═════ Collected material
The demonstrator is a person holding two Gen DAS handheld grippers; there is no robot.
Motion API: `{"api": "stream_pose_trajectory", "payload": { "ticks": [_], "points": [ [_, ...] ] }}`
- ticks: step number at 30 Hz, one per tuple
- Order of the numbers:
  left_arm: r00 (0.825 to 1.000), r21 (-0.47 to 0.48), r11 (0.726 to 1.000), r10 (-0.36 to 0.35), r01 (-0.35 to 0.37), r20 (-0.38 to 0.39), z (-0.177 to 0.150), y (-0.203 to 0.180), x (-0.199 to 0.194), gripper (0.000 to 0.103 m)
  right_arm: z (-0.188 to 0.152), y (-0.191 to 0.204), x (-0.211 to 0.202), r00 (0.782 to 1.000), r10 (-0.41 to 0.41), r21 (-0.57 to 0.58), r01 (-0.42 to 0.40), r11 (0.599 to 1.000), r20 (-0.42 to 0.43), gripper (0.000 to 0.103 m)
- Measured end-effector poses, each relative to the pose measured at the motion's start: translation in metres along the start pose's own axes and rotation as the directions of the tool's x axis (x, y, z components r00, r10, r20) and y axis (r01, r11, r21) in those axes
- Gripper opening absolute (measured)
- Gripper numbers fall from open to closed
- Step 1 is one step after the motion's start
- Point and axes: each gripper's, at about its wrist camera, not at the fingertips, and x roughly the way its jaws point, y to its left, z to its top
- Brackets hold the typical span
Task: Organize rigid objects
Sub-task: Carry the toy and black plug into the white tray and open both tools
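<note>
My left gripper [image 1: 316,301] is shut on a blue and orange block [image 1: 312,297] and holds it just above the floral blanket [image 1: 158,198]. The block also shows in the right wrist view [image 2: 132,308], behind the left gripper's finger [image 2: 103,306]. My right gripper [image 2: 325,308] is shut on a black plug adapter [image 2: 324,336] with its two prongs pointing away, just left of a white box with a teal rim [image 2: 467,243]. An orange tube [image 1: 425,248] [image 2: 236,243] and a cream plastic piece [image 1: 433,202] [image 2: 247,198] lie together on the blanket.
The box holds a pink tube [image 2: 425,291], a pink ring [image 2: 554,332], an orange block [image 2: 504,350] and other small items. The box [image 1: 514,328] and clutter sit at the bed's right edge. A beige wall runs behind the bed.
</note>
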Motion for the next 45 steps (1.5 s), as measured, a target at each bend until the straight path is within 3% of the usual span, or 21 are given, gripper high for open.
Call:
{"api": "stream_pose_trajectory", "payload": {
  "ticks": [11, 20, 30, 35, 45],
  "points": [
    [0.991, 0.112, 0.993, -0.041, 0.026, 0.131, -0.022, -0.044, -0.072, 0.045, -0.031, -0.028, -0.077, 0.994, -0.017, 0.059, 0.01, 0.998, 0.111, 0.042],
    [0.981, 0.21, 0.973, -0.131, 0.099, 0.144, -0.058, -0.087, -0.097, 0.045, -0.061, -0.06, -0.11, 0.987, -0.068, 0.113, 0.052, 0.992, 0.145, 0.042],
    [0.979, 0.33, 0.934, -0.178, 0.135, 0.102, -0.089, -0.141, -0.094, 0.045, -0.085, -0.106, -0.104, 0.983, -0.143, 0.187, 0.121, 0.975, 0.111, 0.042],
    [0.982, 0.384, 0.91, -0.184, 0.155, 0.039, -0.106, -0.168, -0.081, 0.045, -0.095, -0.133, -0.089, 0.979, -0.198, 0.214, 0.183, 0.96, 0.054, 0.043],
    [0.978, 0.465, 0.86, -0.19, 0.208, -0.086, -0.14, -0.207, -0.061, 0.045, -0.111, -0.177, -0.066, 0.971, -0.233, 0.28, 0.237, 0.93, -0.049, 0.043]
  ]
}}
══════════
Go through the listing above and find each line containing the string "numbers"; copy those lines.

(Your solution):
- Order of the numbers:
- Gripper numbers fall from open to closed

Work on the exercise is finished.